Want to hire Gen Z? Here’s how to find them…and impress them

Just when you thought you finally had this millennial thing down, a new generation is joining the workplace. Yes, welcome to Gen Z, soon coming to a workplace near you, if they’re not already there.

Gen Z (typically described as those born in 1995 and later) is the first generation to grow up as “digital natives,” that is, they don’t remember a time when they couldn’t access everything they need to know on their computer or device. Therefore the way you recruit Gen Z might be very different from other generations.

That’s why companies today are finding success with new modes of communication, reaching out to Gen Z in the language they speak. For example:

  • McDonald’s takes “Snaplications”: Gen Z spends a lot of time on social media, so why not reach them there? in 2017 McDonald’s launched a program that allowed teens to apply via Snapchat.

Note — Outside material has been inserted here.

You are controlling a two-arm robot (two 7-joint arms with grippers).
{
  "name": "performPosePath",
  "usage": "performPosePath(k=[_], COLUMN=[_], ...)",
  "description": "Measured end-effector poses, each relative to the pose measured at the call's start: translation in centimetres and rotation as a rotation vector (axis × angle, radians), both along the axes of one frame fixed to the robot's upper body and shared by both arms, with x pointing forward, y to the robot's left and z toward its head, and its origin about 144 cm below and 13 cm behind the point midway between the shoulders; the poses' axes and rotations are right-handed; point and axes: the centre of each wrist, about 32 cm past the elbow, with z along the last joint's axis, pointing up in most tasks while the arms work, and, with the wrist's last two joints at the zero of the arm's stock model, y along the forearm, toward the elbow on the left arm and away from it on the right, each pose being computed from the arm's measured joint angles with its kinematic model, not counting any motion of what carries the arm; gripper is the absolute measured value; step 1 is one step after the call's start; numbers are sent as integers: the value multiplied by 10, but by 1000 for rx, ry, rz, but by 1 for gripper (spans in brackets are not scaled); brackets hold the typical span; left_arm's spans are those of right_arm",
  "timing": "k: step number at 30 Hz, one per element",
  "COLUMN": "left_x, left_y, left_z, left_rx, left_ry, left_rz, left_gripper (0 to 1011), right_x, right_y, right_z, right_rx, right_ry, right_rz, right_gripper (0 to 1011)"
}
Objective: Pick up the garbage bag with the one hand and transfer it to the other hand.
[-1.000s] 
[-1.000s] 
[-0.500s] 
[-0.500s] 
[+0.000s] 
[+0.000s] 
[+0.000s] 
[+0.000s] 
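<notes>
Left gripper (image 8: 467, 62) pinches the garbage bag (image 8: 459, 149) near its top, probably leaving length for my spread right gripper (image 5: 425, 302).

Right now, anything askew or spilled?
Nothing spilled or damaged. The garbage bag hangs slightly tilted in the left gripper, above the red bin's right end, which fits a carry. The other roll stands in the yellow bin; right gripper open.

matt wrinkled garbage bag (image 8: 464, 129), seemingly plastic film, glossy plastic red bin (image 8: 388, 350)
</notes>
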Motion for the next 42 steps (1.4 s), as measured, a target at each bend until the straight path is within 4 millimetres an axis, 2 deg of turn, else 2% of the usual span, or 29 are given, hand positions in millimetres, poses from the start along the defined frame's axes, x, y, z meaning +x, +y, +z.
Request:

According to Fortune magazine, “Snapchat users may see a 10-second video ad from McDonald’s employees discussing their experience working there. Then users can then swipe up on the app to be redirected to McDonald’s career webpage in the app to apply for openings.”
  • Advertising agency Havas asked intern candidates to text: Corralling Gen Z’s interest in texting and social justice, a global advertising firm asked prospective interns to text ideas about how to change the world for the better.
  • Investment bank Goldman Sachs uses Snapchat geo-filters: Using a feature called “Campus Story,” Goldman Sachs promoted careers at the investment bank with sponsored segments that would show only to users whose phone had been on a specific campus in the past 24 hours.

If you’re still recruiting the “old-fashioned” way, don’t worry: You’re hardly in the minority. But to appeal to Gen Z, you’ll have to make sure that you are communicating the right messages.

  1. Showcase your creative side.

Whereas employers used to implore employees to spend less time on social media, savvy companies realize that it can actually be a recruiting tool. That’s why some companies design their offices with “Instagrammability” in mind.” For example, a Wall Street Journal article reported that several new hires at LinkedIn were impressed with the pictures they saw on Google Images and Instagram, many of which featured interactive wall art as they sought to learn more about the company’s culture.

One of the images is a “Wheel of Dream Jobs” where employees can spin a huge wheel; another is a mural that has a nearby jacket employees can wear that makes them blend in with the wall. “The art the company has installed…is a major help as far as talent retention and getting people excited,” says Cherish Rosas, an environmental graphic design project manager at LinkedIn.

  1. Offer them variety.

You may have heard that fewer teens are taking summer jobs (or, depending on your business may have struggled to hire them yourself). That’s because today, about 70 percent of teens are self-employed, reports Harvard Business Review.

Because of that, Gen Z are used to autonomy and variety and will be attracted to a workplace that offers diversity in job functions. Consider hiring Gen Z with the promise of a job rotation or cross-training opportunities so they feel confident that they will get the mix of activities that will keep the job fresh.

  1. Never forget they are doing their own research.

Employers have to remember the power of social sharing sites like Glassdoor and LinkedIn, where Gen Z employees are going to find out more about the vibe of the company. Whereas companies used to be able to control their online presence through a sparkling website, now they need to do far more to guard their reputation and ensure that the message they are saying about themselves matches what employees believe.

The only way to create that positive image that will attract Gen Z? You have to practice what you preach. The new transparency means that companies have to make sure their actions match their words, in order to gain the best talent.